## What you need to do
Whenever the word "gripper" turns up in a line of the data below, copy that line.

BEGIN Data provided

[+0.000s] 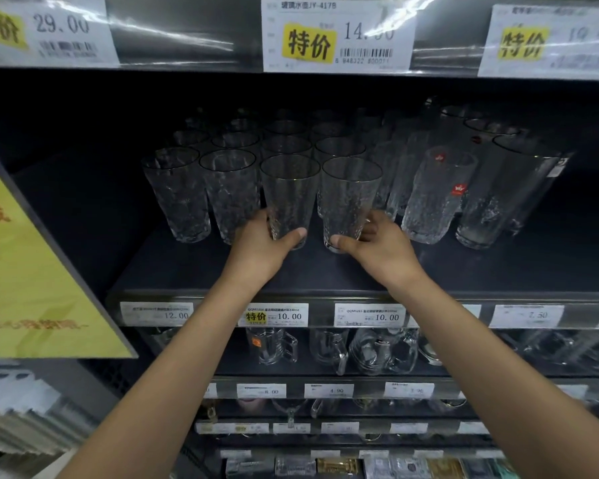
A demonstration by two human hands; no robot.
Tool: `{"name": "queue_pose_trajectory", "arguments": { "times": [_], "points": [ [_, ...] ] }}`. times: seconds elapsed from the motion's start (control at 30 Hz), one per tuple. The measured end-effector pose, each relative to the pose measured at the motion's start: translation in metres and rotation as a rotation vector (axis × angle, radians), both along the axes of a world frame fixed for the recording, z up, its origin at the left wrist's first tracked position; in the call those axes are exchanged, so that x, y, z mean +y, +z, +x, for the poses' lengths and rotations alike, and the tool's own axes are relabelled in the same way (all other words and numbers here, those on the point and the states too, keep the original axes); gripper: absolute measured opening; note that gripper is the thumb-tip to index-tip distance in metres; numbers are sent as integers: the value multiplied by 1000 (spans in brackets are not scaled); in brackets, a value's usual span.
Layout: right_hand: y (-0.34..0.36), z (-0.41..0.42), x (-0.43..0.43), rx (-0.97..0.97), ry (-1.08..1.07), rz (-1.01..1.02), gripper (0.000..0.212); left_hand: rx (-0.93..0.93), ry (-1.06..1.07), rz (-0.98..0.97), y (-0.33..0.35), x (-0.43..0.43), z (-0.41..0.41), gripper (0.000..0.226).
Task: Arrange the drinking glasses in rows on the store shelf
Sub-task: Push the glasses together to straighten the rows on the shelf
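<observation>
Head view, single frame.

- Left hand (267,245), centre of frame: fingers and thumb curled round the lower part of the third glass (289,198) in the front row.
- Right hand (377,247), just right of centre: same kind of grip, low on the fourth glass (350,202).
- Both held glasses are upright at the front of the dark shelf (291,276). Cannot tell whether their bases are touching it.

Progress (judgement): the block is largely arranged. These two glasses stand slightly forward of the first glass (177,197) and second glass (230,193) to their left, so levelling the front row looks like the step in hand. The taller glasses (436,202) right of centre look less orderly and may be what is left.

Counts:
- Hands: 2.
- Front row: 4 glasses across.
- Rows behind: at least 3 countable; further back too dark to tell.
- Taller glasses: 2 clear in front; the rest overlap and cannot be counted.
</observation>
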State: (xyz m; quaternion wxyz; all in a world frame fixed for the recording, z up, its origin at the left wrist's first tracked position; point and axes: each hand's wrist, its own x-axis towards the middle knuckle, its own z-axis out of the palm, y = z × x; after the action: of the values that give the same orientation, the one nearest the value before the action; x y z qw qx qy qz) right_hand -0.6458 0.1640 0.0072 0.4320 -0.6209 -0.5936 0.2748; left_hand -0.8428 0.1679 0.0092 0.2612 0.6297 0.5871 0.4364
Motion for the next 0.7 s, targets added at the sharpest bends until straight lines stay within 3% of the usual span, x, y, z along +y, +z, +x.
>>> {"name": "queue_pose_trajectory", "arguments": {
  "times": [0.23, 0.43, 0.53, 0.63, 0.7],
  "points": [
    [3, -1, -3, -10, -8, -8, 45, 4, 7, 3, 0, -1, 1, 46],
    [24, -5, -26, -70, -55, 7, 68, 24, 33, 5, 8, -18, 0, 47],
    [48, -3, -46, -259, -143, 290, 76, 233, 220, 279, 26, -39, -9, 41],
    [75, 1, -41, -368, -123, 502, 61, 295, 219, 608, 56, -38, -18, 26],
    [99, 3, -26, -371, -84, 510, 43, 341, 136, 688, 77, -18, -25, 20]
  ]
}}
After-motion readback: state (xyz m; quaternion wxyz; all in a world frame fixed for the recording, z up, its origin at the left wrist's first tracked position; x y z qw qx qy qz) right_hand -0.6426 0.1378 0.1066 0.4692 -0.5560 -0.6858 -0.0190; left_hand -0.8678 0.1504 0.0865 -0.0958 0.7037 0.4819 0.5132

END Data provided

## Task result
Tool: `{"name": "queue_pose_trajectory", "arguments": { "times": [_], "points": [ [_, ...] ] }}`. times: seconds elapsed from the motion's start (control at 30 Hz), one per tuple. The measured end-effector pose, each relative to the pose measured at the motion's start: translation in metres and rotation as a rotation vector (axis × angle, radians), both along the axes of a world frame fixed for the recording, z up, its origin at the left wrist's first tracked position; in the call those axes are exchanged, so that x, y, z mean +y, +z, +x, for the poses' lengths and rotations alike, and the tool's own axes are relabelled in the same way (all other words and numbers here, those on the point and the states too, keep the original axes); gripper: absolute measured opening; note that gripper is the thumb-tip to index-tip distance in metres; numbers are sent as integers: the value multiplied by 1000 (spans in brackets are not scaled); in brackets, a value's usual span.
Layout: right_hand: y (-0.34..0.36), z (-0.41..0.42), x (-0.43..0.43), rx (-0.97..0.97), ry (-1.08..1.07), rz (-1.01..1.02), gripper (0.000..0.212); left_hand: rx (-0.93..0.93), ry (-1.06..1.07), rz (-0.98..0.97), y (-0.33..0.35), x (-0.43..0.43), z (-0.41..0.41), gripper (0.000..0.226).

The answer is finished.